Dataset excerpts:
+++
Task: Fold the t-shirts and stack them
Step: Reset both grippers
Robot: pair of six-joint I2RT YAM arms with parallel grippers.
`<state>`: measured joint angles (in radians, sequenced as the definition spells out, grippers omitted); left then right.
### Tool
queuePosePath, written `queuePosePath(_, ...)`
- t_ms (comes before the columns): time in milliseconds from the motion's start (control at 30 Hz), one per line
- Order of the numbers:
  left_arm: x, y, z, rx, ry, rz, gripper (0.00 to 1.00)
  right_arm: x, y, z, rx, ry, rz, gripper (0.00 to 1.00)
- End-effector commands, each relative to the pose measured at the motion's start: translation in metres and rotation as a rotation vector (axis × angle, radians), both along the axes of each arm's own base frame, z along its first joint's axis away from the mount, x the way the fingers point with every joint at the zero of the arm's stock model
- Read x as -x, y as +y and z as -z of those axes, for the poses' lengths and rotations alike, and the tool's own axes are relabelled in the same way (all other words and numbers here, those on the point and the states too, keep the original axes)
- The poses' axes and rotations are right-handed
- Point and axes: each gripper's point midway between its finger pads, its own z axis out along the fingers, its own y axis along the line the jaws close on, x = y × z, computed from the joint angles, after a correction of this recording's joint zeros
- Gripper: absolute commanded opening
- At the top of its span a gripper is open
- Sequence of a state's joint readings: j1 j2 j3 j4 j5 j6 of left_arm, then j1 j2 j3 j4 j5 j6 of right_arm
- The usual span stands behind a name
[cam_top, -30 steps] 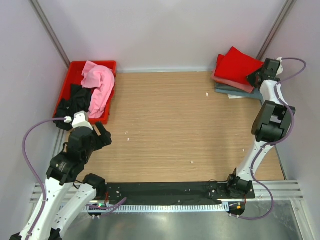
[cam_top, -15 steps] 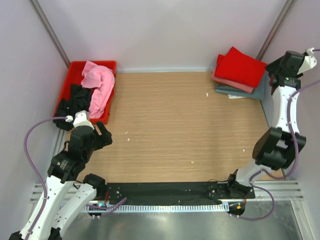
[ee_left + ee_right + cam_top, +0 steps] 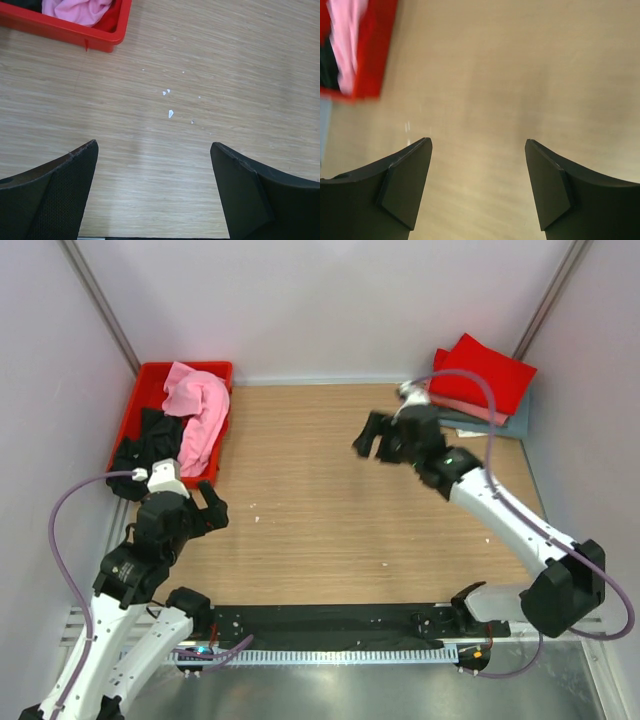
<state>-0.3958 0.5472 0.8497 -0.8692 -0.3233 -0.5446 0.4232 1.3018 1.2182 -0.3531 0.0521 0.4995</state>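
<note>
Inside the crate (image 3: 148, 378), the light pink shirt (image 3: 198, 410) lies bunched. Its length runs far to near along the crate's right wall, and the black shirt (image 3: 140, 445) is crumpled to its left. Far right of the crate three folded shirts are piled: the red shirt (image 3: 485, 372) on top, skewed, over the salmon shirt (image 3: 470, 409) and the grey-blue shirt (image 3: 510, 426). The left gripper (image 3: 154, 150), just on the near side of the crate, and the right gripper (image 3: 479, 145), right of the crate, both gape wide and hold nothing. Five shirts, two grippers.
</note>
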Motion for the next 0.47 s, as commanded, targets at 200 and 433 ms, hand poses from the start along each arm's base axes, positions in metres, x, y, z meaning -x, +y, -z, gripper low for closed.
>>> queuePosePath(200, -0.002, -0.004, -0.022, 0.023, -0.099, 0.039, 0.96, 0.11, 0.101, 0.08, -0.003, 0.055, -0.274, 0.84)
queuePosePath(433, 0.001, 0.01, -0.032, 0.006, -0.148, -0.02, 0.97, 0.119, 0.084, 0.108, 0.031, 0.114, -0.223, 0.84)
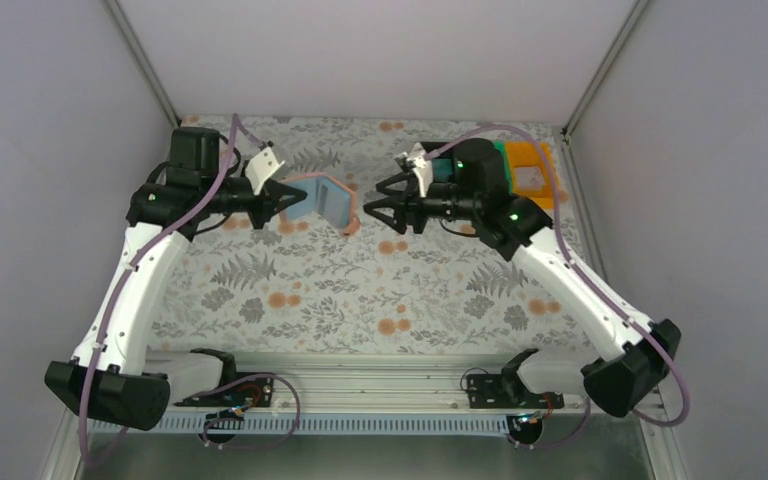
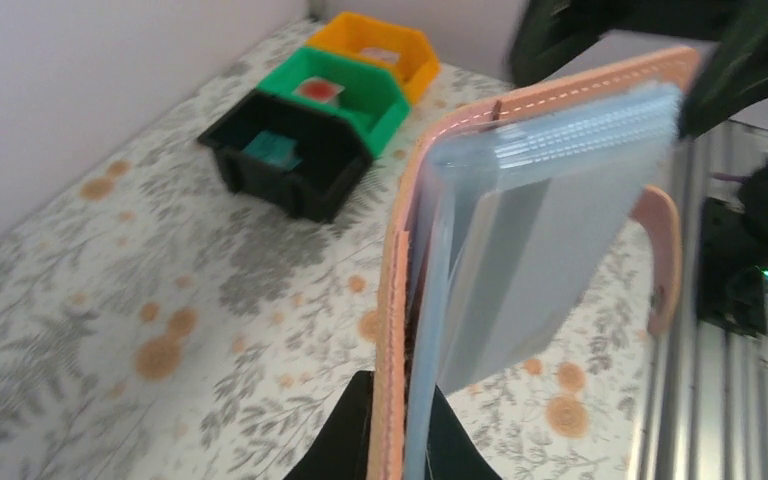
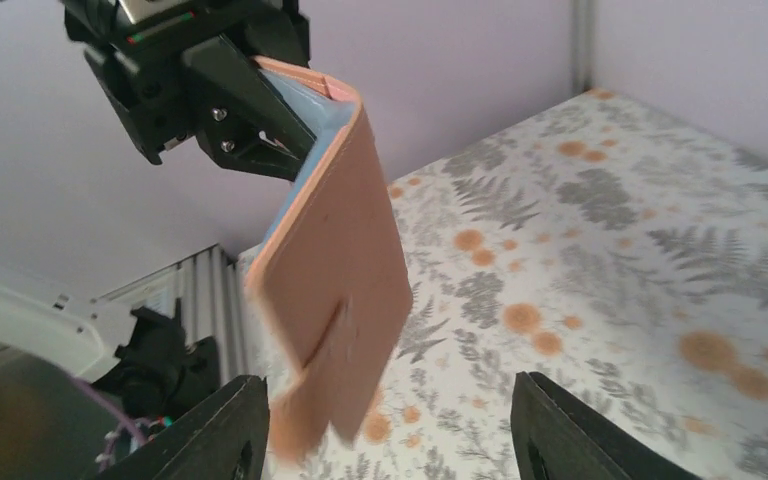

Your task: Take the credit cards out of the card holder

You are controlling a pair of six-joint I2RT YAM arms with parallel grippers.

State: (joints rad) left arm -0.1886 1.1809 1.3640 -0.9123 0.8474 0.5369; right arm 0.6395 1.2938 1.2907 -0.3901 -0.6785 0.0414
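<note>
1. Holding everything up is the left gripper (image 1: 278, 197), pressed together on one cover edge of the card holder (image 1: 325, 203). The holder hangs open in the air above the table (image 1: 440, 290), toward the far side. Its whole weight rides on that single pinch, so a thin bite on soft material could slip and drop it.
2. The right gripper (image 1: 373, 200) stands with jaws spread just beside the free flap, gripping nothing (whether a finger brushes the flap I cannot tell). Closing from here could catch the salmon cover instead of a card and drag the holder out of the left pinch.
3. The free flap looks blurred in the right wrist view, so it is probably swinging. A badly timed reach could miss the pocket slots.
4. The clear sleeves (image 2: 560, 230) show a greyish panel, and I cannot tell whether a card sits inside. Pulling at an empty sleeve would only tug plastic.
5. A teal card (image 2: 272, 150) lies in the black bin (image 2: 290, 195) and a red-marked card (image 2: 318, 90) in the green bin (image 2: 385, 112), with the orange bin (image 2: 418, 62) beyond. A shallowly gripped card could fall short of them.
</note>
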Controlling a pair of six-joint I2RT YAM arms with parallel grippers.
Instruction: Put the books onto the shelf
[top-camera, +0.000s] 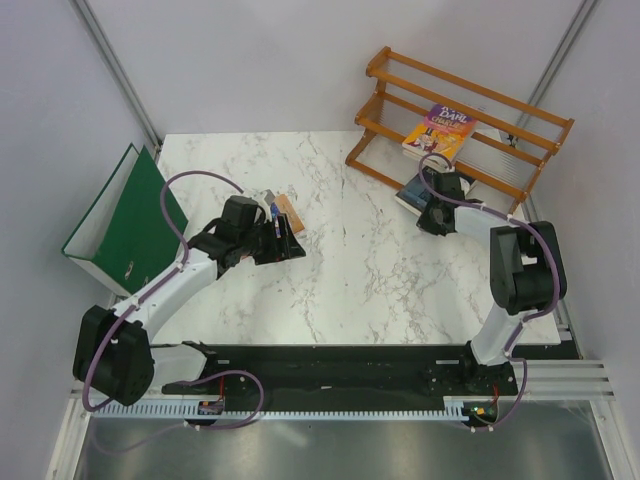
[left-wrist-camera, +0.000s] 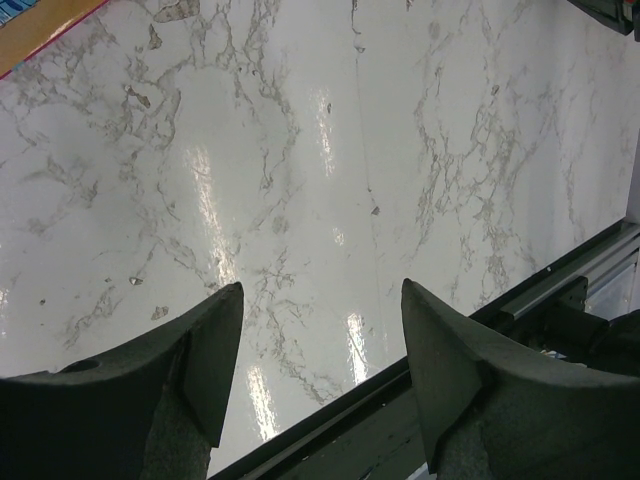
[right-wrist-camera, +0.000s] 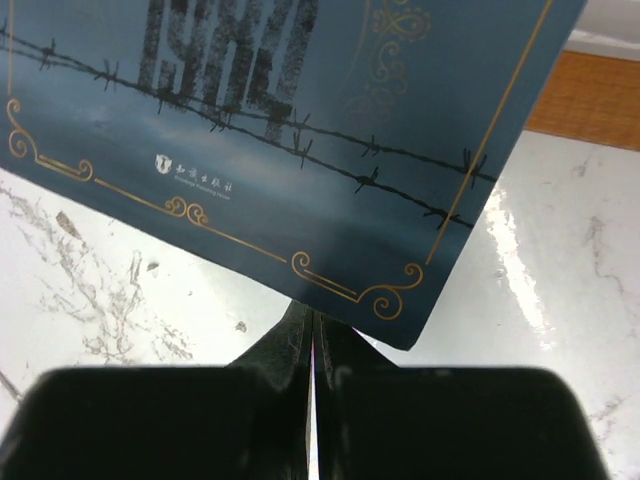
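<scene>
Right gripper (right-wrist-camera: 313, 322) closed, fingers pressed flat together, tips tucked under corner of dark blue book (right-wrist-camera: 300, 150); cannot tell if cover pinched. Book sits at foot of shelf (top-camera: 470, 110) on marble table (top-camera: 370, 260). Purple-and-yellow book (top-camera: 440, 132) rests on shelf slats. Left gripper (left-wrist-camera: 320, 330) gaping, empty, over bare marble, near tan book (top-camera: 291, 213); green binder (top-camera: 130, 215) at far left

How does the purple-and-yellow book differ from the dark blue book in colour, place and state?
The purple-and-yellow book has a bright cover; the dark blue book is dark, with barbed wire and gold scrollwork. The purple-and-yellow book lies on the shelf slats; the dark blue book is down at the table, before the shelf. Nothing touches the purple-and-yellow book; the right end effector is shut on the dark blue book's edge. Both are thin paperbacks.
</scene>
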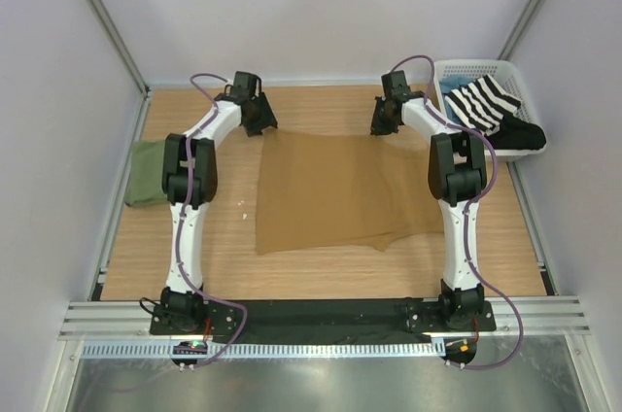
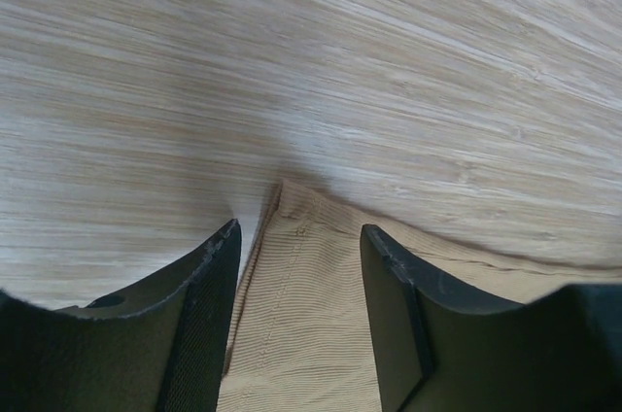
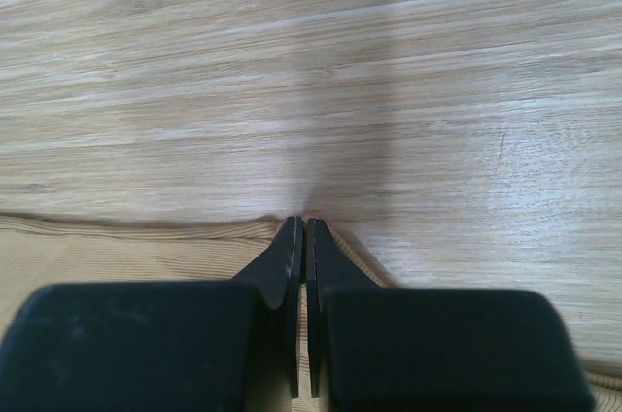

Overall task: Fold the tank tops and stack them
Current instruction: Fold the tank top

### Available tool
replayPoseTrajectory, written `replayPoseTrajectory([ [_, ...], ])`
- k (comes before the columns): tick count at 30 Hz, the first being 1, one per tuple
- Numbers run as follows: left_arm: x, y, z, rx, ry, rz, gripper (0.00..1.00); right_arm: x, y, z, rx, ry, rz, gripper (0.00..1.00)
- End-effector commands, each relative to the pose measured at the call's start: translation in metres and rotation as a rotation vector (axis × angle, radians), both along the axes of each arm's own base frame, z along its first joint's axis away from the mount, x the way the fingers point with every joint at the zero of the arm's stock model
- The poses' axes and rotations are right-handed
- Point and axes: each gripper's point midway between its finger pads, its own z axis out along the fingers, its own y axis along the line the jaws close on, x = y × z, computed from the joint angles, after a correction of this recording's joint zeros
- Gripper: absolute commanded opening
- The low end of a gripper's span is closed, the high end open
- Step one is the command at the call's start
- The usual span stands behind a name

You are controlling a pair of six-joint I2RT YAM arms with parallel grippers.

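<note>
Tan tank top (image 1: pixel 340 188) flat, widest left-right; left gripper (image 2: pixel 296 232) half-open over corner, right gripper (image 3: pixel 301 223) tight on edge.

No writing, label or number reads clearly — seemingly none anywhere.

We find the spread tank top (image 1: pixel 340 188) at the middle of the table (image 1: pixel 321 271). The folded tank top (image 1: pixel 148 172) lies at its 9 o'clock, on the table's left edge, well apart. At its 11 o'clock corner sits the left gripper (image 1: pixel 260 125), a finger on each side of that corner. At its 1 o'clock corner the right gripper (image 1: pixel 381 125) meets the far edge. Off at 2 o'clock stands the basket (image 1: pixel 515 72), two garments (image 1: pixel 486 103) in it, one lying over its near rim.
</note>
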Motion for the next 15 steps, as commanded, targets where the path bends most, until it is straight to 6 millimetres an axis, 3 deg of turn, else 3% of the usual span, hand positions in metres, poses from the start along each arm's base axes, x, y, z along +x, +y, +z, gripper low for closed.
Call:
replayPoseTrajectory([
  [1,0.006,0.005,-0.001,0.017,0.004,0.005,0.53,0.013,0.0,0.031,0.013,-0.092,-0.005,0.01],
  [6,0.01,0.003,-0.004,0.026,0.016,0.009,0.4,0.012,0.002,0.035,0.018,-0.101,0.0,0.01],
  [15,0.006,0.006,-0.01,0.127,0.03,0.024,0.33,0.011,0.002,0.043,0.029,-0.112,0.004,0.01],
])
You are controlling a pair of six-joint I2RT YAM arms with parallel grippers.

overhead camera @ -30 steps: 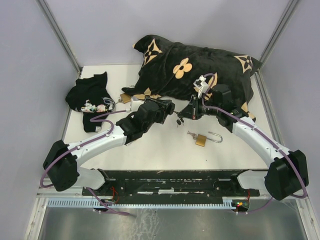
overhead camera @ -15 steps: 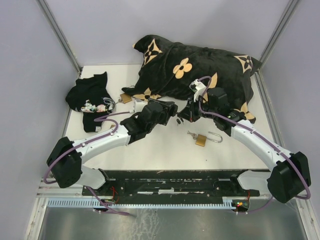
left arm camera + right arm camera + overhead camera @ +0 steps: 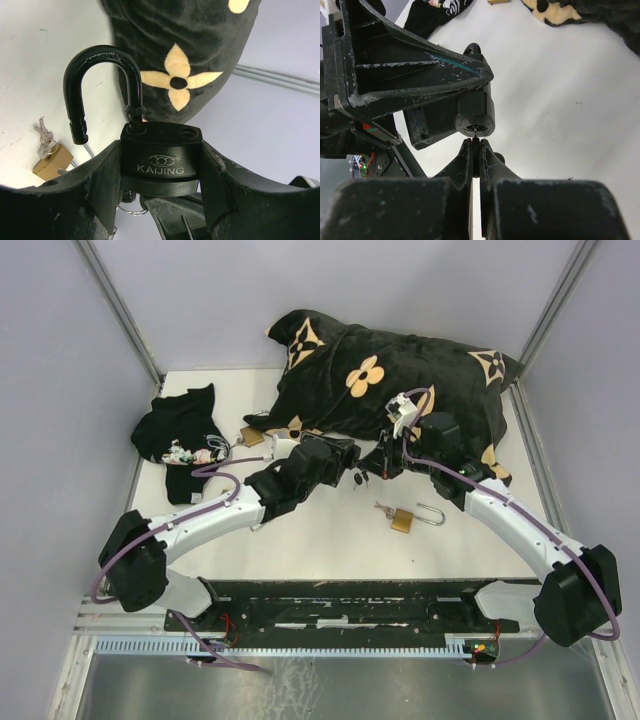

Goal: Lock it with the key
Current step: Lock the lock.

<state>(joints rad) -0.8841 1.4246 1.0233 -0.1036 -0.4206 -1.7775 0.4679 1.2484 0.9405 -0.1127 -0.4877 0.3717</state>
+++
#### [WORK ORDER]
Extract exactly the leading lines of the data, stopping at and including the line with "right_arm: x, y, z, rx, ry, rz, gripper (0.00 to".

#### [EXERCISE SOLUTION]
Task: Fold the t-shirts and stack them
Step: Reset both grippers
Robot: pair of six-joint I2RT YAM arms with parallel grippers.
`<state>`: measured joint angles (in radians, sequenced as the definition spells out, grippers omitted); left then right.
### Tool
queuePosePath, written `queuePosePath(_, ...)`
- t_ms (comes before the columns): time in milliseconds from the motion's start (control at 30 Hz), one per line
- Order of the numbers:
  left_arm: x, y, z, rx, ry, rz, gripper (0.00 to 1.00)
  right_arm: x, y, z, rx, ry, rz, gripper (0.00 to 1.00)

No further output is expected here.